Township of Johnsonville

Twenty miles from Monrovia is the township of Johnsonville which was named after Liberian President Hillary R. W. Johnson. The Kru people originally occupied Johnsonville and mainly used their land for growing cassava and rice.

As settlers from America came to Liberia in the 1800s, they were disbursed into settlements from the Cape Mount to Cape Palmas. As word spread throughout the US about life of the settlers who moved to Africa, freed slaves from Arkansas also decided to migrate to the colony. By the 1880s the American Colonization society surveyed Johnsonville and decided that new immigrants would be placed there.

In 1890, settlers, who had mainly traveled from Conway and Pulaski Counties of Arkansas, arrived and quickly started to build shelters and plant crops in Johnsonville. A roll of emigrants from New York for Johnsonville in 1892 included about 50 people. Without a prominent schooling system in the town, many families sent their children to nearby Bardnersville for school, while other children were home schooled.

Several historic texts mention missionary work with the natives and settlers in Johnsonville.

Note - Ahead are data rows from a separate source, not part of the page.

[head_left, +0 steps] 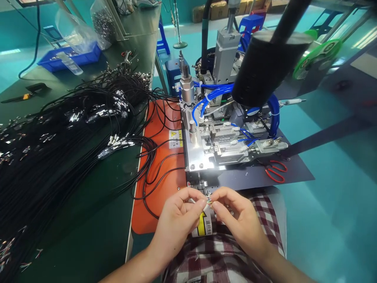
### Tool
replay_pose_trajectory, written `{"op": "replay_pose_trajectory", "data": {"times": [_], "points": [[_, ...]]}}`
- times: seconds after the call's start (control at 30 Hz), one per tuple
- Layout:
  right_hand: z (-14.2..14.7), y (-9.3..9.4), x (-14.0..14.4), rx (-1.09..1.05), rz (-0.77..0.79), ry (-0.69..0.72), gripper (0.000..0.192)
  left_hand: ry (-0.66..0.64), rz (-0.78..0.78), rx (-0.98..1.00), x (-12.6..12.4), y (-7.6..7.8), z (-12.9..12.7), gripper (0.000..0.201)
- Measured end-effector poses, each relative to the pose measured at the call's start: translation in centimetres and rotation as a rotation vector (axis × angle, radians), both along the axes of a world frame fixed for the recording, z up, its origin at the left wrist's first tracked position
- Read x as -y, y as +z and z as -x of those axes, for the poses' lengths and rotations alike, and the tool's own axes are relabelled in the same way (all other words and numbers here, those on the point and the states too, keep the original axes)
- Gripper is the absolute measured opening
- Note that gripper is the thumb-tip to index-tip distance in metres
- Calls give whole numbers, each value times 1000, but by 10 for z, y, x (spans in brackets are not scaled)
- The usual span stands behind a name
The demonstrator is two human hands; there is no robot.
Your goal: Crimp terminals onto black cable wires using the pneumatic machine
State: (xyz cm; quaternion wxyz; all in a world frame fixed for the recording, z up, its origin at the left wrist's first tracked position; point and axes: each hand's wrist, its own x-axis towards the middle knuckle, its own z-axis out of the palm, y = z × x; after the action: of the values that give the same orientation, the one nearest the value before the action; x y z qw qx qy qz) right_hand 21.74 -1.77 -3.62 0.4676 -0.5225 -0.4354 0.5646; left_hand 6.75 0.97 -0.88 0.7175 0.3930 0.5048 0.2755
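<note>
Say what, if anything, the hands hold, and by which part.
The left hand and right hand pinch thin coloured wires at their fingertips; which part of the wires is too small to tell.

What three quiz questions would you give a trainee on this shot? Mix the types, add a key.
1. True or false: the red-handled scissors lie to the right of the orange plate.

2. What colour is the tray on the table?
A) red
B) blue
C) yellow

3. Short answer: what do the left hand and right hand hold between them?

Key:
1. True.
2. B.
3. A small piece with coloured strands, too small to identify.
</note>
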Motion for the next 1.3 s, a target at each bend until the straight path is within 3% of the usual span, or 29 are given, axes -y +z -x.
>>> {"op": "replay_pose_trajectory", "data": {"times": [0.47,0.73,0.9,1.13,1.2,1.3], "points": [[0,0,-4,25,-54,-1,8,-64,-21,45,1,-6,4,21],[5,-4,-3,-219,150,56,21,-37,41,106,0,-9,3,18],[6,-4,2,31,33,28,18,6,62,68,-1,-10,2,14],[6,0,5,488,-412,-5,14,62,53,-4,1,-6,-2,16],[8,1,4,464,-393,-34,16,64,46,-22,2,-5,-3,17],[11,0,3,279,-186,-54,18,63,60,-16,2,-7,-2,17]]}}
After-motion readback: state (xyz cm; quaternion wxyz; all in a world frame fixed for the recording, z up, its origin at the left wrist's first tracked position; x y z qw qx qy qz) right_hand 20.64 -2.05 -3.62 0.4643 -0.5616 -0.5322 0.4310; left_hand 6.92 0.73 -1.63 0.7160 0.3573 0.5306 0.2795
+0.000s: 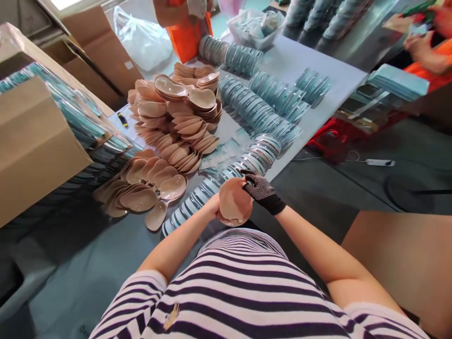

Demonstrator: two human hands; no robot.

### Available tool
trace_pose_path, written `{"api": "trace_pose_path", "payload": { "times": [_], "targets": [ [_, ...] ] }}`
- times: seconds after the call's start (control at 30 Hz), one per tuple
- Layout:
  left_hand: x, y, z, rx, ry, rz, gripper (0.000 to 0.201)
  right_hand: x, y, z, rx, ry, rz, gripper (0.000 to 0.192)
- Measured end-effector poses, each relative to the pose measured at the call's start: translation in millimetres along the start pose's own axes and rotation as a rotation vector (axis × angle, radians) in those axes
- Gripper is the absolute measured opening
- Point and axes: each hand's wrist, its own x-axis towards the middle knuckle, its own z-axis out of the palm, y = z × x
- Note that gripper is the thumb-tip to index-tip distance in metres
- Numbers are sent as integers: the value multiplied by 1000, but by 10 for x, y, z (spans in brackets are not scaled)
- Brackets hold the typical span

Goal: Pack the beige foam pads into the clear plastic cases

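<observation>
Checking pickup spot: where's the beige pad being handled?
Head view, bottom centre: beige pad held between left hand and gloved right hand, beside the row of clear round cases.

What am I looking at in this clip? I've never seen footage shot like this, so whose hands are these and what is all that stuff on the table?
The single picture comes from a camera worn on a person's head, looking down over a striped shirt at their own two hands. No machine is involved. The right hand wears a black dotted glove; the bare left hand meets it, and together they hold a round beige silicone pad.

On the pale blue table lie heaps of the same beige cup-shaped pads and long rows of clear round plastic cases with teal rims, laid edge to edge. Brown cardboard boxes stand at the left. Other people in orange clothing work at the far side; their hands are separate.
</observation>
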Motion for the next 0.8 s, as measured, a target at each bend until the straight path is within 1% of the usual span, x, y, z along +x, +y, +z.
{"api": "trace_pose_path", "payload": {
  "times": [0.07,0.13,0.2,0.3,0.4,0.43,0.47,0.53,0.6,0.67,0.73,0.8],
  "targets": [
    [22,-63,-24,-68,-14,-48,42,-27,62,10,-34,-31,42,16],
    [19,-84,-48,-129,-20,-39,47,-17,91,14,-76,-79,93,16],
    [5,-81,-63,-216,-47,-34,56,10,93,27,-107,-100,121,18],
    [-5,-79,-77,-340,-95,-31,69,44,71,102,-129,-75,153,22],
    [24,-114,-95,-380,-111,39,73,96,59,279,-108,-18,165,21],
    [43,-137,-106,-376,-84,67,73,143,62,352,-83,-7,154,20],
    [63,-166,-121,-370,-28,90,73,218,70,423,-48,-4,134,20],
    [97,-234,-168,-365,157,111,72,475,104,537,34,-30,78,23],
    [105,-305,-236,-391,348,86,70,877,157,601,33,-96,28,31],
    [75,-363,-314,-435,464,58,66,1363,220,644,-167,-241,-5,38],
    [15,-402,-385,-480,542,50,60,1824,280,711,-429,-430,-48,45],
    [-53,-430,-434,-524,619,74,56,2164,332,818,-577,-602,-96,48]
  ]
}}
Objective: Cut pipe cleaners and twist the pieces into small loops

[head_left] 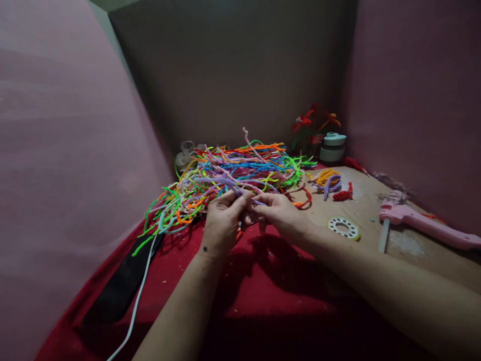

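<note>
Both hands meet over the red cloth at the near edge of a heap of coloured pipe cleaners. The left hand and the right hand each close their grip on one lilac pipe cleaner, held between them just above the tabletop. A pink glue gun lies to the right, and a small white pot at the back holds red and orange flowers.

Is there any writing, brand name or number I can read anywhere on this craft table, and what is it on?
None can be read.
Pink glue gun: no label visible.
Round white tape rolls: no readable print, too small and blurred.
Ringed disc: holes only, no numbers.
Pile of pipe cleaners, and the lilac pipe cleaner between left hand and right hand: plain.
</note>
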### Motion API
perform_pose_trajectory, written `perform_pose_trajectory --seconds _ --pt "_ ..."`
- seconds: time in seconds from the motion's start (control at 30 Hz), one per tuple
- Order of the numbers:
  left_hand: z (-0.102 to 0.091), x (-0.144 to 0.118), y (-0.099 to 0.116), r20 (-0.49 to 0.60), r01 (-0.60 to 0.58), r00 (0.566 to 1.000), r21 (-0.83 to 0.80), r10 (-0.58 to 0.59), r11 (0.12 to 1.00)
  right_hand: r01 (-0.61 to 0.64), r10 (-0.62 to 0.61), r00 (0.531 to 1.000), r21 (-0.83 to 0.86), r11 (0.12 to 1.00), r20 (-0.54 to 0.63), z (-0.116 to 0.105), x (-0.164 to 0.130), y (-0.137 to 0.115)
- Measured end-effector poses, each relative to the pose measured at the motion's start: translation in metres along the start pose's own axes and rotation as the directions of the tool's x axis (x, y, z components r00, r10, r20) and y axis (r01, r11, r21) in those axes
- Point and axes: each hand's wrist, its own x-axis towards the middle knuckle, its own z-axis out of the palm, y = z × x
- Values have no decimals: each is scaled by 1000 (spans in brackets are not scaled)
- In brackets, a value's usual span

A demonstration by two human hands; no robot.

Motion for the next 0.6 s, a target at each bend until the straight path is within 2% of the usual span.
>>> perform_pose_trajectory --seconds 0.1,0.2,0.33,0.4,0.43,0.5,0.57,0.6 --pt "-1 2 0 -74 -20 997 -82 14 996 -95 97 995 84 992 -17 3 -1 -3" --pt "-2 5 -2 -134 -50 991 -174 27 984 -107 108 994 -52 993 13 5 -3 -4" --pt "-3 7 -3 -172 -45 985 -280 -4 959 35 -8 997 -350 936 77 6 -5 -4" --pt "-3 6 -3 -152 -35 988 -260 -6 965 59 -27 995 -354 933 97 4 -5 -4" --pt "-4 6 -3 -130 -32 991 -239 1 971 31 -1 994 -269 963 111 3 -5 -4" --pt "-6 6 -3 -82 -28 997 -210 11 977 -88 79 980 46 995 183 1 -4 -5" --pt "-7 5 -1 -68 -26 998 -212 11 977 -226 129 953 357 906 274 0 -4 -5" --pt "-8 5 1 -73 -26 997 -216 10 976 -271 142 944 452 850 300 -1 -3 -5"
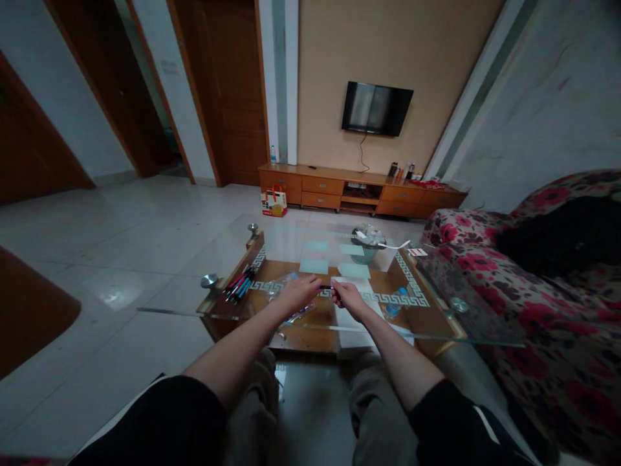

Numerous decades later, the township was also the site of a West African Rice Development Association (WARDA) Training Center in the mid-1970s.

Driving through Johnsonville during our 2018 visit, we saw a typical township in Liberia. It is a home to the average Liberian with meager means. The most grandiose structure in the town is the Liberty Christian Church, which is a stark contrast to the town in its entirety.